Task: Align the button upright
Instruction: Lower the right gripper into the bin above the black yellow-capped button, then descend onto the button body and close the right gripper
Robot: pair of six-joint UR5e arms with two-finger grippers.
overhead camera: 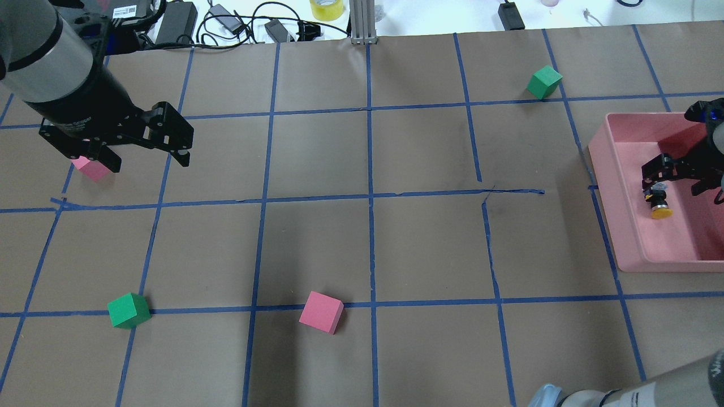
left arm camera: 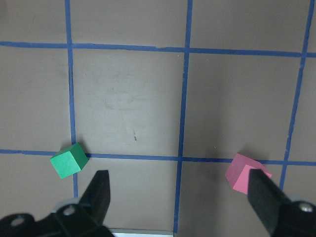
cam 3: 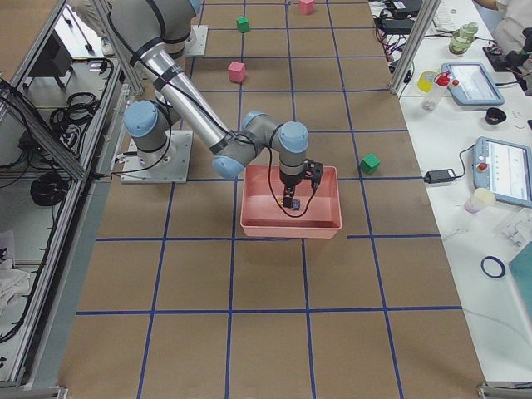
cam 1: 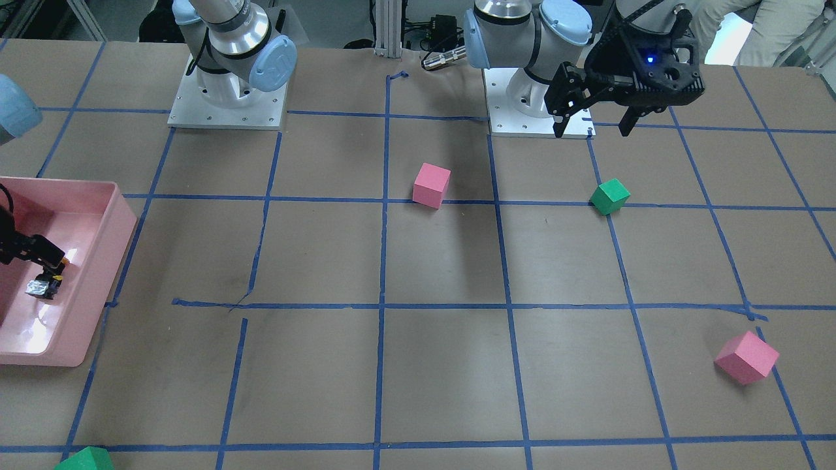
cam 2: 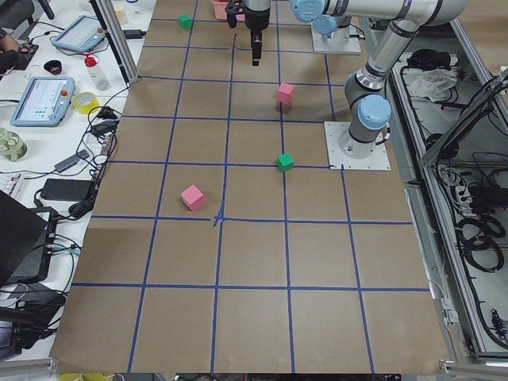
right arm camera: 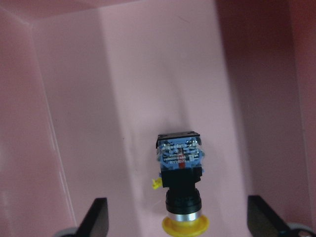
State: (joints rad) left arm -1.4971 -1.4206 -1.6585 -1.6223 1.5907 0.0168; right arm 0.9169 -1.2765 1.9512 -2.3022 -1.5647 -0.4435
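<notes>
On the left arm [overhead camera: 56, 73], the jaws are held open above the bench [overhead camera: 317, 237], near a pink cube [overhead camera: 90, 168]. In the pink tray [overhead camera: 616, 226], the button [overhead camera: 659, 203] is seen lying on its side, untouched, between the spread jaws of the right arm [cam 3: 179, 83].

brown counter, blue grid, pink and green pieces
the counter [overhead camera: 317, 249] is plain brown paper crossed by a grid of blue tape lines [overhead camera: 370, 169]. the tray [overhead camera: 639, 127] at its right edge is salmon pink all over, with pale glare on the floor. the button [right arm camera: 181, 182] has a yellow cap, a black body and a silvery-grey base tinged blue. one pink cube [overhead camera: 321, 312] sits toward the robot-side edge and another pink cube [overhead camera: 90, 168] by the left edge. one green cube [overhead camera: 129, 310] sits toward the left edge and another green cube [overhead camera: 544, 82] near the far edge. the left gripper [overhead camera: 150, 163] and right gripper [right arm camera: 177, 205] are black. the arms [cam 1: 503, 32] are silver with pale blue caps.
</notes>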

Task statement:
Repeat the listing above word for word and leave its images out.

Exercise solution:
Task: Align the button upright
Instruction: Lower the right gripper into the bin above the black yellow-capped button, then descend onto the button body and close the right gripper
Robot: pair of six-joint UR5e arms with two-finger grippers.
overhead camera: 
left arm camera: 
cam 3: 
cam 1: 
cam 2: 
right arm camera: 
State: (joints rad) left arm -1.4971 -1.4206 -1.6585 -1.6223 1.5907 0.0168; right arm 0.9169 -1.2765 1.9512 -2.3022 -1.5647 -0.4435
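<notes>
On the left arm [overhead camera: 56, 73], the jaws are held open above the bench [overhead camera: 317, 237], near a pink cube [overhead camera: 90, 168]. In the pink tray [overhead camera: 616, 226], the button [overhead camera: 659, 203] is seen lying on its side, untouched, between the spread jaws of the right arm [cam 3: 179, 83].

brown counter, blue grid, pink and green pieces
the counter [overhead camera: 317, 249] is plain brown paper crossed by a grid of blue tape lines [overhead camera: 370, 169]. the tray [overhead camera: 639, 127] at its right edge is salmon pink all over, with pale glare on the floor. the button [right arm camera: 181, 182] has a yellow cap, a black body and a silvery-grey base tinged blue. one pink cube [overhead camera: 321, 312] sits toward the robot-side edge and another pink cube [overhead camera: 90, 168] by the left edge. one green cube [overhead camera: 129, 310] sits toward the left edge and another green cube [overhead camera: 544, 82] near the far edge. the left gripper [overhead camera: 150, 163] and right gripper [right arm camera: 177, 205] are black. the arms [cam 1: 503, 32] are silver with pale blue caps.
</notes>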

At this point, the answer is complete.